May only love prevail!

lion lovr

I try not to hate. But I do hate experiments on animals. Reading a dying girl’s account of her last months, and the things which sustained her, I came across this story. It was an experiment on animals, and horrible though it was, it gave me food for thought, and some real joy, as it did her.

Healthy laboratory rats were being injected/ infected with cancer, in order to test a cure, but the researchers were puzzled that one batch of rats remained healthy. Investigating the rat’s life cycle to discover why they were immune to cancer, they asked the laboratory technician looking after them what their routines were. He told that them before he fed each rat, he couldn’t resist cuddling and stroking them.

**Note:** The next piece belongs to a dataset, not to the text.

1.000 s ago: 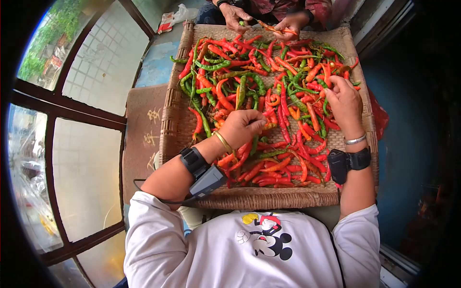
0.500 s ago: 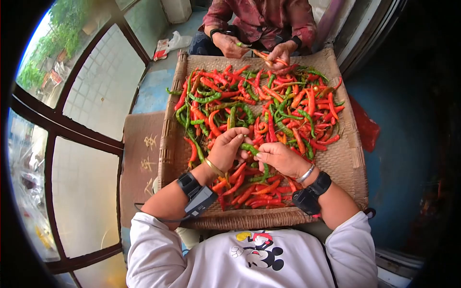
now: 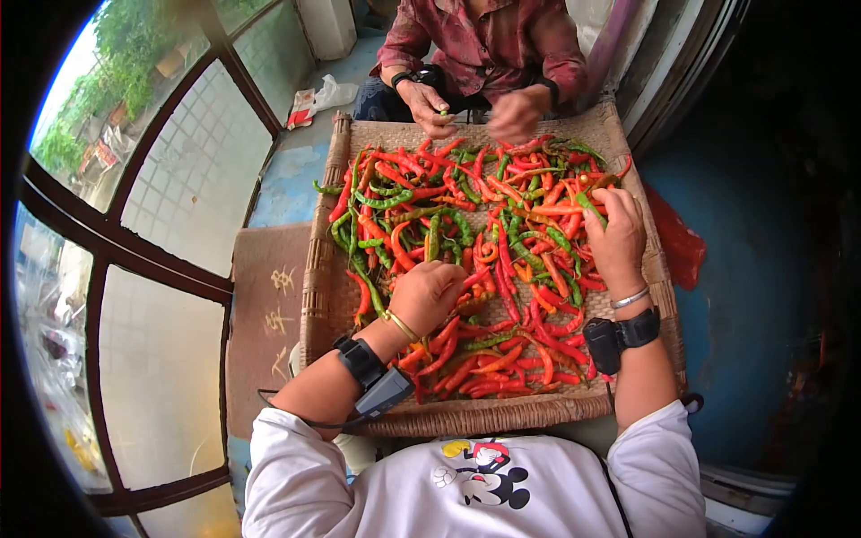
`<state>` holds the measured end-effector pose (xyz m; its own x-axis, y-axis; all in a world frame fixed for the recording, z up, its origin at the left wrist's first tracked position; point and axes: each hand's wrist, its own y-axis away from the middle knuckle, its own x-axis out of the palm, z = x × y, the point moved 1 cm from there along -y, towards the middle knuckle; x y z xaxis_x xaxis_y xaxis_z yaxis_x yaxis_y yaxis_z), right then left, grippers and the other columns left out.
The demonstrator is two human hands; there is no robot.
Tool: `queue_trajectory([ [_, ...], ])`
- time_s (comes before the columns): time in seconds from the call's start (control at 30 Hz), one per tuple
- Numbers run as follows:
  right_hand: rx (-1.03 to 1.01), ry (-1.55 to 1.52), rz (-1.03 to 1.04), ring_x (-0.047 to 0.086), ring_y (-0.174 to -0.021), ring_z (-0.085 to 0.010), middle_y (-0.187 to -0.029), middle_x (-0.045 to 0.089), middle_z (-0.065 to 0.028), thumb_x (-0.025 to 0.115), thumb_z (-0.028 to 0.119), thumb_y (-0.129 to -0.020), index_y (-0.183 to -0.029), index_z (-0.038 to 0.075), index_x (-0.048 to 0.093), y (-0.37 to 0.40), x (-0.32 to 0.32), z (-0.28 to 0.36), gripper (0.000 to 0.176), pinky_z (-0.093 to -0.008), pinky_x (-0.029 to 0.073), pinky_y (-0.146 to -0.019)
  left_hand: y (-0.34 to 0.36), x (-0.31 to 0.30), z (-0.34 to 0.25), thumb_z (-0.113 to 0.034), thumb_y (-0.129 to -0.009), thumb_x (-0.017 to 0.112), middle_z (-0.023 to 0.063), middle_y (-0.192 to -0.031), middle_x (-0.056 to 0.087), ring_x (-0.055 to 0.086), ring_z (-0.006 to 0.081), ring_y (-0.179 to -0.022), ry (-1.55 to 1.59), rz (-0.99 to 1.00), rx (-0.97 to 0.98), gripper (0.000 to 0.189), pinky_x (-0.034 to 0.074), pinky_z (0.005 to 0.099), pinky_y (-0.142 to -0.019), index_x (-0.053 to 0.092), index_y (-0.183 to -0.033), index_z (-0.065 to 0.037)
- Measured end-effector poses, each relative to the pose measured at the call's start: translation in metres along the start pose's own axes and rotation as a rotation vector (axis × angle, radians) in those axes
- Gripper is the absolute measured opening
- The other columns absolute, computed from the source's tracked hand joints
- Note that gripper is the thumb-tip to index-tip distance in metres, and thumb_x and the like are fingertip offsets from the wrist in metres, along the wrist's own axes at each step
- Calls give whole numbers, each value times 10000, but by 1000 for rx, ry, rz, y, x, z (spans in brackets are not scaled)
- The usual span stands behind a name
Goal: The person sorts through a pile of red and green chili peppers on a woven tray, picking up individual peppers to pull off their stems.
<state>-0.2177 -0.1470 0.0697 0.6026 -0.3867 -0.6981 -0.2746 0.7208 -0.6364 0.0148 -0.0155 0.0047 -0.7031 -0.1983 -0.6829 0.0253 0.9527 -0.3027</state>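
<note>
My right hand [image 3: 619,235] reaches to the right part of the pile, its fingers closed around a green chili pepper [image 3: 589,207]. Over the middle left of the peppers is my left hand [image 3: 429,298], with its fingers curled in. What it holds, if anything, is hidden. Red chili peppers [image 3: 502,359] lie in a loose group near the front, mixed with a few green ones. Farther back spreads a larger heap of red and green peppers [image 3: 404,184]. All of them rest on a shallow woven tray [image 3: 628,381].
Across the tray, another person in a patterned red shirt [image 3: 484,49] works with both hands over its far edge, one hand [image 3: 520,114] blurred. A paned window [image 3: 175,170] runs along the left. A red bag [image 3: 674,238] is beside the tray's right side.
My hands have parted from the green pepper held between them. My right hand has moved right and away from me; my left is slightly lower. The other person's hands have separated from their pepper.
</note>
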Motion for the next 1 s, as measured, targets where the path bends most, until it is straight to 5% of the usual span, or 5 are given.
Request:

So, these intelligent, lovely creatures, experiencing love, were able to resist deadly infection. I’ve thought a lot about love since, and what it means and how it manifests itself in all creatures and all forms of life.

It’s that time of year here, when the calves have been born, and their mothers demonstrate the same sort of mother love that our supposedly superior species do too. When the calves are born, the mother cow washes them and nuzzles them, and the washing and nuzzling and warm contact – love – is vital to keep them alive and anchor them in this world. The mothers feed them, and they nurture them. And when the calf is taken from them after a few days, depending on the farmer’s routines or whims, they grieve terribly, their bellows of pain echoing across the fields.

Thanks to this annual ordeal we are able to enjoy milk and butter and cheese, and thereby keep up our calcium levels and build strong bones. Being human is a terrible dilemma, where compassion is at war with what we perceive to be our needs or our enjoyment.

The intelligence and life force in everything around us is a constant miracle to me. I read today that plants, which all have their own individual scents, emit a warning smell to all plants around them when they’ve been attacked by a snail or an insect nibbling a morsel out of a leaf. And though all plant species have their unique scent, this warning scent they send out is the same for all different species… an amazing, intelligent and altruistic response to danger… Could Kant argue against altruism in plants as he did in human beings? I think not, there’s no advantage to a plant to warn fellow plants of all kinds, that they should beware… it must be pure love…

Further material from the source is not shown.